The first is that we have a very ‘linear’ relationship to the things we buy and use, especially clothing. We need a thing, buy it, use it, and when it’s useful life has ended for us, generally we throw it away. This is such a common part of life in the west that rarely do we ever give it our attention as a problem.
Rarely as individuals or businesses do we in the west think about how our clothing, or the materials used to make them, can be re-used.
The second comes from what is called ‘the growth imperative’. A basic condition or principle of capitalism that requires the constant growth of businesses for success. This imperative has led clothing producers and retailers to invent clever mechanisms via which to generate more and more sales. It was once the case that that fashion had two seasons, summer and winter. Then spring and fall were introduced as a means via which more clothes could be sold. Today, retailers like H&M and Zara have 52 seasons a year, one a week, to ensure that the clothes you buy today are out-of-style tomorrow.
What Can Be Done?
Options Available to the Consumer
There are many things that the average consumer can do to lessen their individual impact on the problem of fast fashion. Whether it’s donating clothes to the Salvation Army, Value Village, Goodwill, etc; purchasing clothing at outlets, giving clothes away as hand-me-downs, or even re-purposing clothing textiles, there are alternatives to the landfill for clothing.
Problematically, many consumers are not aware of the rigorous standards clothing must pass in order to be safely resold, and as a result, as much as 80% of clothing donated to second-hand sellers or charities must be disposed. Additionally, many to not recognize that much of the clothing available at designer outlets has never actually seen a retail store!
Options Available for Businesses
According to a recent study by Cognizant, up to 40% of clothing orders made to e-commerce clothing retailers from 2014’s holiday season resulted in a return.
If you’re running a business selling ugly Christmas sweaters, and 40% of your yearly orders end up being returned, what do you intend to do with the clothes that come back?
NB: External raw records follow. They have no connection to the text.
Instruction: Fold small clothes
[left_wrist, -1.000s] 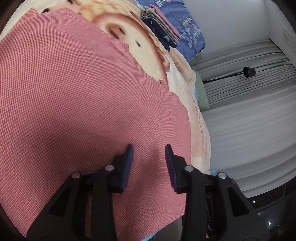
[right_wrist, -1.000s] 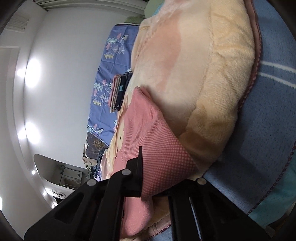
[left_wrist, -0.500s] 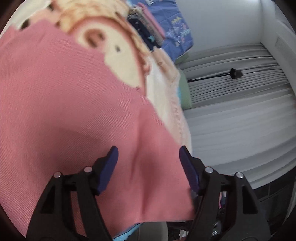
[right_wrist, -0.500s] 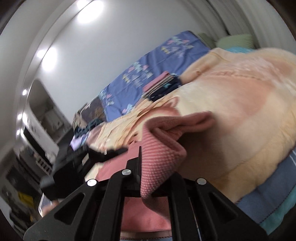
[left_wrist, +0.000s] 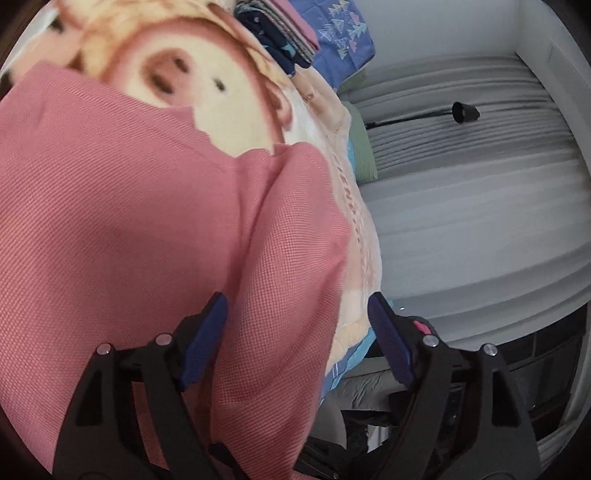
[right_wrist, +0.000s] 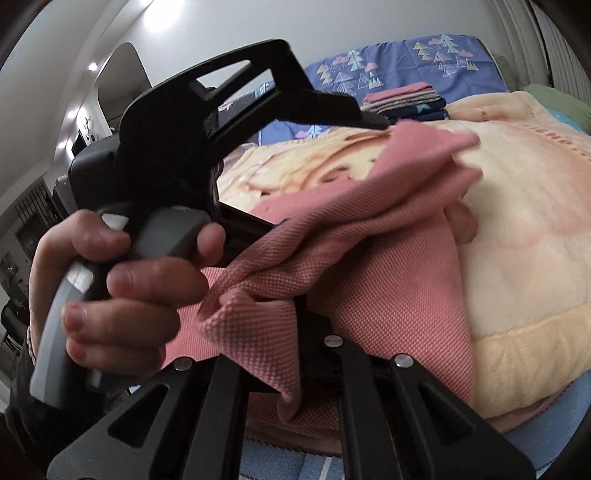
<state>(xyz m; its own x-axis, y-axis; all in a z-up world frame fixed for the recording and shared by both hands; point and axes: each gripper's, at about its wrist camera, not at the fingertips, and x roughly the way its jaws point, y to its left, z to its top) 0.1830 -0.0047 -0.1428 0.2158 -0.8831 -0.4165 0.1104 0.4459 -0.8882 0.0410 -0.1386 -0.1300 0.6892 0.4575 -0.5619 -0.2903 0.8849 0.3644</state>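
Pink garment (left_wrist: 129, 221) on the bed's pig blanket (left_wrist: 207, 85). Left gripper (left_wrist: 295, 325) fingers apart and opening, a cloth fold between them, unpinched. Right gripper (right_wrist: 291, 325) fingers clamped on a bunched garment corner; folded stack (right_wrist: 406, 98) far back.

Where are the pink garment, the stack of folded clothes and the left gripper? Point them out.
pink garment (left_wrist: 129, 221): left wrist view, flat middle.
stack of folded clothes (right_wrist: 406, 98): right wrist view, front edge.
left gripper (left_wrist: 297, 332): left wrist view, midway between fingertips.

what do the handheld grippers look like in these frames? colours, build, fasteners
Left gripper: black plastic fingers with triangular cutouts, silver round fasteners, dark blue pads. In the right wrist view its body is black with a grey curved handle marked by white patches. Right gripper: the same black cutout fingers and silver fasteners. No cables visible.
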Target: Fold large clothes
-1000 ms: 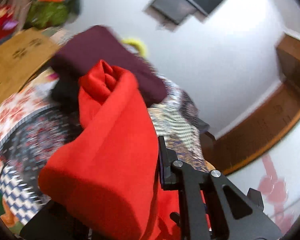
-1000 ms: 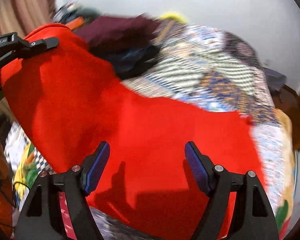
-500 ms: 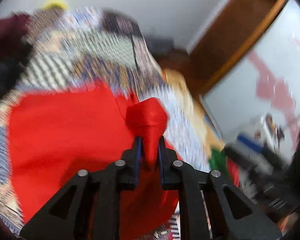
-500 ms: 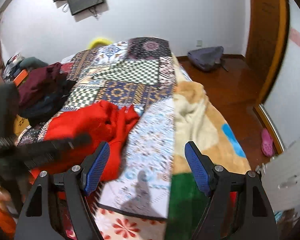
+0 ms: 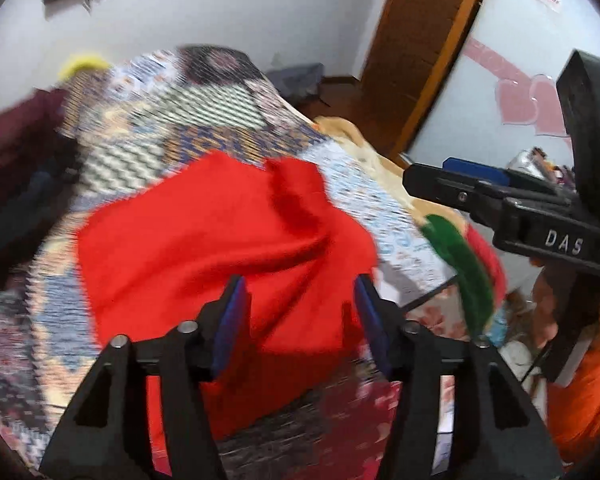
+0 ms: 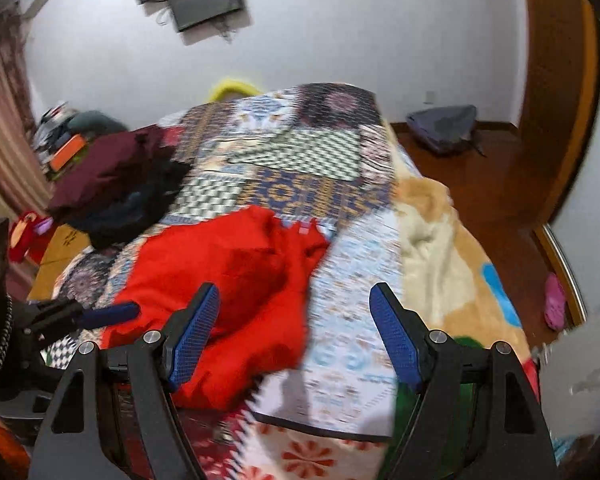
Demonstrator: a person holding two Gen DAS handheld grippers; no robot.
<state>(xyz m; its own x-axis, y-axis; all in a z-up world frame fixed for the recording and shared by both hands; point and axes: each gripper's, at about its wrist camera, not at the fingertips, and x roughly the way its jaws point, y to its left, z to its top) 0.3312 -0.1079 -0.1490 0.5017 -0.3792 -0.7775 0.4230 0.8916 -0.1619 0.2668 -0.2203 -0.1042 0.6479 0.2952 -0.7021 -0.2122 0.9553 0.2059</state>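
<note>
A red garment lies bunched on the patchwork bedspread, near the front edge. My left gripper is open and empty just above the garment's near part. My right gripper is open and empty above the garment's right edge and the bedspread. The right gripper also shows at the right of the left wrist view. The left gripper's finger shows at the left of the right wrist view.
A pile of maroon and dark clothes sits at the bed's left side. A cream and green blanket covers the bed's right side. A grey bag lies on the wooden floor by the wall.
My left gripper let go of the red garment and opened. The garment dropped onto the bed. Both grippers pulled back a little.
</note>
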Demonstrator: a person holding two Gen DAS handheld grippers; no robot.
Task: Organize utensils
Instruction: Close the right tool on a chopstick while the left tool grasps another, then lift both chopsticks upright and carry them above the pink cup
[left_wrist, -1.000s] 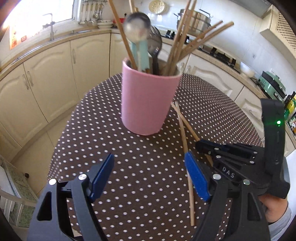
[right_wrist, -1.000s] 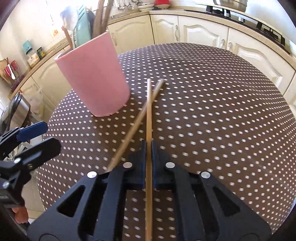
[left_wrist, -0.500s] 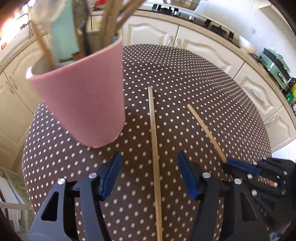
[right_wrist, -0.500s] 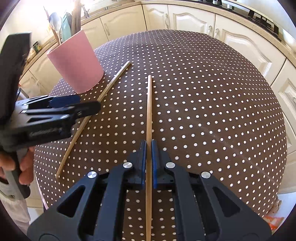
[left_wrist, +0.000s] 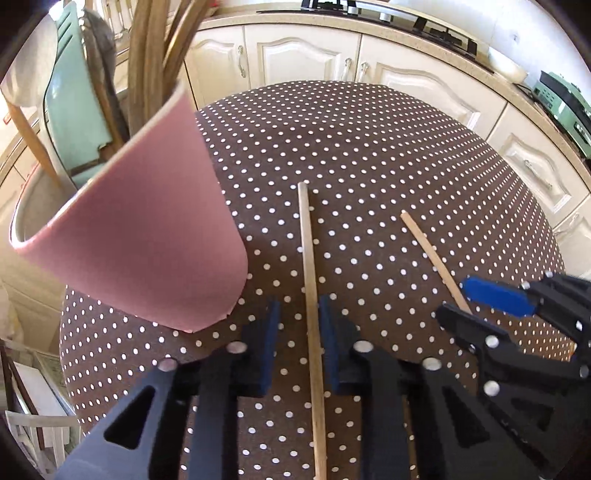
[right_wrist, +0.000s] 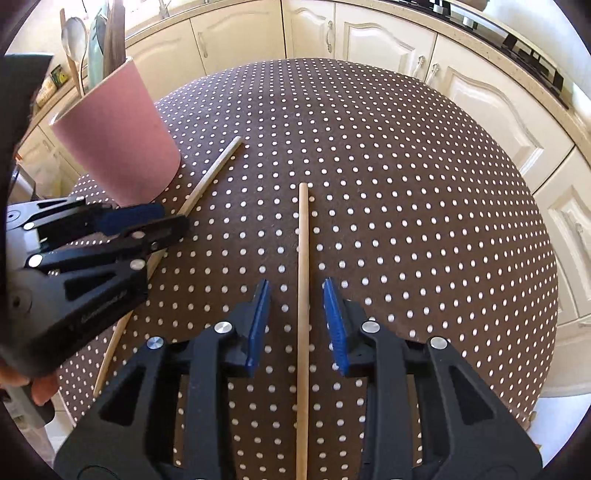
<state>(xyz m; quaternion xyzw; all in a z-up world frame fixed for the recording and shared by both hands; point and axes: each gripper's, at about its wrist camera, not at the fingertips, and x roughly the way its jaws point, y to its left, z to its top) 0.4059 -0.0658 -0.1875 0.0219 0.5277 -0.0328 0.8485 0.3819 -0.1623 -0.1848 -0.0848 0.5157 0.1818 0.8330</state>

You can’t sell them, as Christmas is over. You can’t store them, as doing so till next Christmas would cost more than making new sweaters next year. Without an alternative, much of this clothing ends up in a landfill. Fortunately, because of companies like Bank and Vogue, there is an alternative.
Bank and Vogue – Here to Help
The 80% of donated clothing that doesn’t get resold to consumers, and the tonnes and tonnes of off-season store returns, while not fit for direct re-selling, still have significant value. Because the retailers that sell them cannot profitably invest in the infrastructure required to extract this value, a market opportunity exists for anyone that can. Enter Bank and Vogue:
What We Do:
When store returns and clothing donations cannot be resold, Bank and Vogue offers them relevant solutions as an alternative to the landfill.
Donated clothing that is ripped, stained, or otherwise degraded to the point of being useless as clothing is still useful as cloth. Moreover, the clothes that retailers and re-sellers like Value Village cannot sell to consumers can still contribute value to many people’s lives!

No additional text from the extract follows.